▶ **Try it**
Should an entry contain an image, leave the image out and repeat the entry's text exactly.
═══ Supplied data
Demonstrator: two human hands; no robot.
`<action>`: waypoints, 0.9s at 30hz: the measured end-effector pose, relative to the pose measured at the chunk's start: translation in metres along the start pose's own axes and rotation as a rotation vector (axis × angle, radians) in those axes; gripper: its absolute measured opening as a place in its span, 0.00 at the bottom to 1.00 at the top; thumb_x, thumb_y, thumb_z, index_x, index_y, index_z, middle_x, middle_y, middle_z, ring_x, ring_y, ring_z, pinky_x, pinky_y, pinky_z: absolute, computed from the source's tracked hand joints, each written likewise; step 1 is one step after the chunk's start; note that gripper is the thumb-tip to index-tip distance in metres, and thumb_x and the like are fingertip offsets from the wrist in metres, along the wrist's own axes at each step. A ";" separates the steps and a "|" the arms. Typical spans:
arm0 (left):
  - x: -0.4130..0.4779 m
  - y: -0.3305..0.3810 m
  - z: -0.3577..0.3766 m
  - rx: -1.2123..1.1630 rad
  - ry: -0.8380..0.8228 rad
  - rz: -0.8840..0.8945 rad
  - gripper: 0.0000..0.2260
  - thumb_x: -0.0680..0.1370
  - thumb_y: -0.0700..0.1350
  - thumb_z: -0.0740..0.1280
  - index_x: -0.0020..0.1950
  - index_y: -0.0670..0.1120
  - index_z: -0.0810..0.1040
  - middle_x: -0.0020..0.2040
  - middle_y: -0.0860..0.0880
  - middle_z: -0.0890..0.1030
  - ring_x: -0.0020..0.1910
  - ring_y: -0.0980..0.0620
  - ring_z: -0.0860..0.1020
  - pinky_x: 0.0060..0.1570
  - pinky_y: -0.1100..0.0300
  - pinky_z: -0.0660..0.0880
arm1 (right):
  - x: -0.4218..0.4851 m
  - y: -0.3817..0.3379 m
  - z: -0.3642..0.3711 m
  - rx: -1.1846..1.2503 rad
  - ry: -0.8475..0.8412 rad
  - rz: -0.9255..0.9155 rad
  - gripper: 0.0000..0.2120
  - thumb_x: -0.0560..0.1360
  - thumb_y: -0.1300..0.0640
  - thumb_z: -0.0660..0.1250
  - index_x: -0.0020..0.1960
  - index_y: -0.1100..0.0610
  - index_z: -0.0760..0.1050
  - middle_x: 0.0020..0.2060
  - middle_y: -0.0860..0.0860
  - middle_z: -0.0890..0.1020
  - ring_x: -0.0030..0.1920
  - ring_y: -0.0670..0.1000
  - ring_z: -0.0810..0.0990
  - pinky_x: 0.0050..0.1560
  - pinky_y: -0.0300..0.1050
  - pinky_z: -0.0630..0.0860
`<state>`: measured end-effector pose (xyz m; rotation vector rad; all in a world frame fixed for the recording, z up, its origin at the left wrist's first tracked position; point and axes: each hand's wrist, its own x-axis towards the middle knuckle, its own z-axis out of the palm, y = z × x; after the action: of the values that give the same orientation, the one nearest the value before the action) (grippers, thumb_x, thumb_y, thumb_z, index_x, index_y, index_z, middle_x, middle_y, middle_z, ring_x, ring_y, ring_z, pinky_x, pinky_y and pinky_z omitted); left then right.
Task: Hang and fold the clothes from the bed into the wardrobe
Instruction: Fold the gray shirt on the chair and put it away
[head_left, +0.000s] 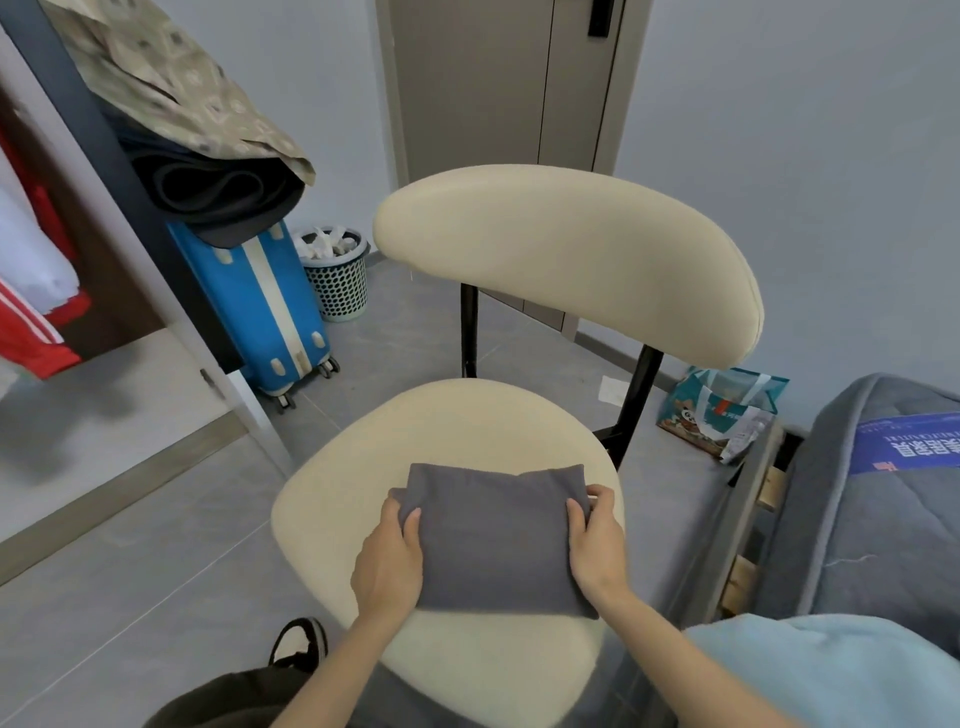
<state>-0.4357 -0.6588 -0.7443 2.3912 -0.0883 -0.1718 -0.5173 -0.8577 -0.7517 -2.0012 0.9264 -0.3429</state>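
Note:
A folded dark grey garment (493, 535) lies flat on the seat of a cream chair (363, 467). My left hand (389, 561) grips its left edge, thumb on top and fingers curled under. My right hand (597, 545) grips the right edge the same way. The wardrobe (78, 291) stands open at the left, with red and white clothes hanging inside. The bed (883, 493), with a grey quilt, is at the right edge.
The chair's wide backrest (571, 260) rises behind the seat. A blue suitcase (260, 306) with dark clothes piled on top and a mesh bin (337, 275) stand by the wardrobe. A printed bag (722, 410) sits on the floor near the bed. A closed door (509, 78) is behind.

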 end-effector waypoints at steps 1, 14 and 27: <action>-0.002 -0.001 0.002 -0.012 0.010 -0.027 0.11 0.83 0.53 0.52 0.58 0.49 0.68 0.41 0.52 0.76 0.38 0.50 0.73 0.33 0.56 0.64 | 0.001 0.001 0.001 -0.020 -0.014 0.011 0.14 0.83 0.52 0.55 0.65 0.56 0.64 0.49 0.47 0.76 0.47 0.51 0.74 0.49 0.48 0.71; -0.017 -0.006 -0.004 -0.239 0.068 -0.142 0.10 0.84 0.47 0.54 0.49 0.42 0.66 0.39 0.46 0.76 0.39 0.44 0.75 0.35 0.55 0.68 | 0.000 0.007 0.003 -0.079 -0.057 0.015 0.15 0.82 0.51 0.58 0.66 0.56 0.67 0.48 0.48 0.79 0.50 0.53 0.78 0.48 0.47 0.72; -0.011 0.024 0.020 0.551 -0.037 0.400 0.21 0.84 0.51 0.49 0.78 0.54 0.55 0.79 0.53 0.52 0.78 0.50 0.50 0.75 0.46 0.46 | -0.026 -0.028 0.029 -0.619 -0.285 -0.499 0.23 0.84 0.50 0.48 0.78 0.48 0.55 0.78 0.46 0.56 0.78 0.50 0.51 0.76 0.50 0.41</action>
<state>-0.4497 -0.6887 -0.7420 2.8480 -0.7051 0.0023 -0.5054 -0.8123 -0.7428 -2.7625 0.3562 -0.0248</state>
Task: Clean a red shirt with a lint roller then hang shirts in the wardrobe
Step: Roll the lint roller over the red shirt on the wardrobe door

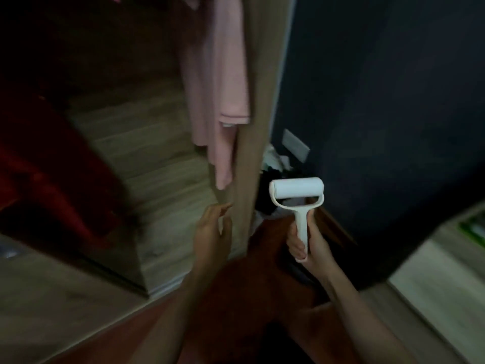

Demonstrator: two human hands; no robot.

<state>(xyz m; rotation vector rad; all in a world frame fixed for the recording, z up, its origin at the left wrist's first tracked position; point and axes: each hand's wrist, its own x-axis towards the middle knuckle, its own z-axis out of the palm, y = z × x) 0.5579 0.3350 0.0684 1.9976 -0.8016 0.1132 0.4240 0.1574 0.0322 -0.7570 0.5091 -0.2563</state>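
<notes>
My right hand [307, 243] grips the handle of a white lint roller [298, 191], held upright with its roll at the top. My left hand [211, 229] hovers to its left with fingers loosely bent, holding nothing, close to the wardrobe's wooden side panel [252, 127]. A red garment [47, 179] hangs dim at the left inside the open wardrobe. A pink shirt [220, 88] hangs against the panel. The picture is blurred.
The wardrobe's wooden floor [157, 166] lies below the hanging clothes. A dark blue wall [380, 101] with a pale socket plate [295, 145] stands on the right. A heap of dark and white clothes [273, 174] lies at the wall's foot. A light surface [441, 279] shows at right.
</notes>
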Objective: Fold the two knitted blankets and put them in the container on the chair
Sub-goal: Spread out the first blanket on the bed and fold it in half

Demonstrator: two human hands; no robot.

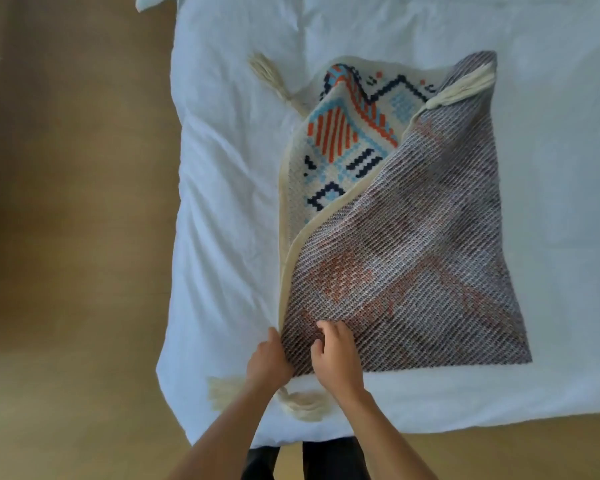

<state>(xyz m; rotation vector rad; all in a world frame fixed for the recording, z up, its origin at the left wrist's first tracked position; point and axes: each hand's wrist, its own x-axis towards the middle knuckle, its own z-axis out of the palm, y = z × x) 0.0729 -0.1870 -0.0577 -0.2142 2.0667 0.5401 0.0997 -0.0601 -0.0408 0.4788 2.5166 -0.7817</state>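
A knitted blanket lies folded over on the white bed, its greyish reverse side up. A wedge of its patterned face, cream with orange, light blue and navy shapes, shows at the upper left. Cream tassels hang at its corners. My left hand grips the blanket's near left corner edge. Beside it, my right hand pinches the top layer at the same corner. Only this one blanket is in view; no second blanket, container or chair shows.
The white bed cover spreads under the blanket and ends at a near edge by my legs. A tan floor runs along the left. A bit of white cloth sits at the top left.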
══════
▶ **Answer space**
Demonstrator: two human hands; no robot.
`<action>`: waypoints, 0.9s at 30hz: the measured end-effector pose, relative to the pose measured at the chunk's start: translation in metres along the start pose's own axes and rotation as a rotation vector (axis × angle, radians) in those axes; gripper: its absolute measured opening as a place in its span, 0.00 at the bottom to 1.00 at the top; thumb_x, thumb_y, thumb_z, index_x, index_y, index_z, middle_x, middle_y, middle_z, ring_x, ring_y, ring_z, pinky_x, pinky_y, pinky_z: absolute, computed from the source's tracked hand joints, each written likewise; step 1 is one step after the chunk's start; note that gripper is the thumb-tip to index-tip distance in metres, and thumb_x and the like are fingertip offsets from the wrist in metres, along the wrist's own axes at each step. A ";" separates the steps and a "|" the arms. Typical spans:
arm0 (left):
  - x: -0.4130..0.4779 m
  - y: -0.3305..0.3810 m
  - z: -0.3577..0.3766 m
  - rx: -1.2123..1.1630 rad
  - ry: -0.8380..0.8228 rad
  - rz: -0.8840..0.8945 rad
  - gripper: 0.0000..0.2260
  - thumb_x: -0.0680..0.1370
  - thumb_y: -0.0700..0.1350
  - thumb_z: -0.0740..0.1280
  - index_x: -0.0020..0.1950
  - index_y: -0.0670..0.1120
  - index_z: -0.0810..0.1040
  - middle_x: -0.0020..0.2040
  - middle_y: -0.0860..0.0880
  - middle_z: -0.0890..0.1030
  - ring_x: -0.0020..0.1910
  - ring_y: -0.0980..0.0620
  - ring_z: -0.0860..0.1020
  - pinky_x: 0.0060..0.1570
  - pinky_y: -0.1100..0.0300
  - pinky_z: -0.0660..0.0880
arm1 (right):
  - x: -0.4218..0.4851 m
  - y: -0.3817..0.3379 m
  - z: -0.3642..0.3711 m
  - rx: -1.1846..1.2503 rad
  - ry: -0.8475..0.8412 rad
  - rz: -0.9255..0.9155 rad
  - gripper: 0.0000..0.2120
  - thumb_x: -0.0560..0.1360
  - thumb_y: -0.1300..0.0640
  - thumb_z: -0.0660..0.1250
  - index_x: -0.0020..0.1960
  - index_y: -0.1100..0.0610
  - index_z: -0.0760..0.1050
  - middle_x: 0.0020..0.2060
  - middle_y: -0.0860..0.0860
  - middle_z: -0.0890..0.1020
  - ring_x: -0.0030..0.1920
  - ring_y: -0.0670..0.1000
  - ring_z: -0.0810..0.0990
  - pinky_x: 0.0050..0.1560
  - pinky_y: -0.0300..0.1050
  - pinky_z: -0.0630..0.0860
`<state>`: measured end-effector pose (xyz m; rotation vector rad; all in a world frame fixed for the recording, z up, its origin at the left wrist's first tracked position; point and axes: each hand's wrist, its own x-axis towards the middle knuckle, its own z-axis out of the palm, y = z × x; after the action: of the values that give the same orientation, the one nearest the value before the action) (grippers, thumb_x, thumb_y, thumb_z, index_x, index_y, index_z, middle_x, middle_y, middle_z, ring_x, ring_y, ring_z, pinky_x, pinky_y and pinky_z omitted); left then right.
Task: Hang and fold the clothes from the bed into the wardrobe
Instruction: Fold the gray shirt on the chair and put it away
[head_left, +0.000s] 
<state>-0.4357 -0.6588 -0.7443 2.3912 -0.0883 -0.1718 -0.5173 -0.8577 -0.7517 -2.0012 0.9264 -0.3429</state>
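Note:
A folded dark grey garment (493, 535) lies flat on the seat of a cream chair (363, 467). My left hand (389, 561) grips its left edge, thumb on top and fingers curled under. My right hand (597, 545) grips the right edge the same way. The wardrobe (78, 291) stands open at the left, with red and white clothes hanging inside. The bed (883, 493), with a grey quilt, is at the right edge.
The chair's wide backrest (571, 260) rises behind the seat. A blue suitcase (260, 306) with dark clothes piled on top and a mesh bin (337, 275) stand by the wardrobe. A printed bag (722, 410) sits on the floor near the bed. A closed door (509, 78) is behind.
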
 end-effector waypoints at steps 1, 14 and 27: <action>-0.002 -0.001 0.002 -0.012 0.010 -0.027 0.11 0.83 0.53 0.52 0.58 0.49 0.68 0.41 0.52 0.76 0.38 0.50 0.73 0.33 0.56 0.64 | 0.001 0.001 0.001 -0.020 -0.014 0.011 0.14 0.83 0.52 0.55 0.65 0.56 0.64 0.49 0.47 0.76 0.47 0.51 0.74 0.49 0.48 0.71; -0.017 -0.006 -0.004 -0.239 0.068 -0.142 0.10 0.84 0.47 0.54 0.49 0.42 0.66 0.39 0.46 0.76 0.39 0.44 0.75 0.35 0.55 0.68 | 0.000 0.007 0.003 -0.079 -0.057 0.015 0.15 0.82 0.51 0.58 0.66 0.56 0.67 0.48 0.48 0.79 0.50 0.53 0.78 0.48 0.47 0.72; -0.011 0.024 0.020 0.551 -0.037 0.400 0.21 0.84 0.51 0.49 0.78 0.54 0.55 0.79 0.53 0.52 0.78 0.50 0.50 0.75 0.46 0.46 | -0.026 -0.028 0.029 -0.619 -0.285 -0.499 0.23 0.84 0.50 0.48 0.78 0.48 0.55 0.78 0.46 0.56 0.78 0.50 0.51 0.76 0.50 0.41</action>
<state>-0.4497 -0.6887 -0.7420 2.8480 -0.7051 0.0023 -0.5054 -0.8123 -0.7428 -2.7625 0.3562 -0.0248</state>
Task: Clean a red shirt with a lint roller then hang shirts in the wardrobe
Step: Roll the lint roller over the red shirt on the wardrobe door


Demonstrator: two human hands; no robot.

<state>(xyz m; rotation vector rad; all in a world frame fixed for the recording, z up, its origin at the left wrist's first tracked position; point and axes: each hand's wrist, its own x-axis towards the middle knuckle, its own z-axis out of the palm, y = z × x) 0.5579 0.3350 0.0684 1.9976 -0.8016 0.1132 0.4240 0.1574 0.0322 -0.7570 0.5091 -0.2563</state>
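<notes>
My right hand [307, 243] grips the handle of a white lint roller [298, 191], held upright with its roll at the top. My left hand [211, 229] hovers to its left with fingers loosely bent, holding nothing, close to the wardrobe's wooden side panel [252, 127]. A red garment [47, 179] hangs dim at the left inside the open wardrobe. A pink shirt [220, 88] hangs against the panel. The picture is blurred.
The wardrobe's wooden floor [157, 166] lies below the hanging clothes. A dark blue wall [380, 101] with a pale socket plate [295, 145] stands on the right. A heap of dark and white clothes [273, 174] lies at the wall's foot. A light surface [441, 279] shows at right.
</notes>
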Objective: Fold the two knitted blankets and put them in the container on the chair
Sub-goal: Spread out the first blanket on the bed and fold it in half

Demonstrator: two human hands; no robot.


<state>(xyz m; rotation vector rad; all in a world frame fixed for the recording, z up, its origin at the left wrist's first tracked position; point and axes: each hand's wrist, its own x-axis towards the middle knuckle, its own z-axis out of the palm, y = z × x) 0.0729 -0.1870 -0.0577 -0.2142 2.0667 0.5401 0.0997 -0.0601 -0.0408 0.4788 2.5166 -0.7817</state>
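A knitted blanket lies folded over on the white bed, its greyish reverse side up. A wedge of its patterned face, cream with orange, light blue and navy shapes, shows at the upper left. Cream tassels hang at its corners. My left hand grips the blanket's near left corner edge. Beside it, my right hand pinches the top layer at the same corner. Only this one blanket is in view; no second blanket, container or chair shows.
The white bed cover spreads under the blanket and ends at a near edge by my legs. A tan floor runs along the left. A bit of white cloth sits at the top left.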

That concludes the output for this exercise.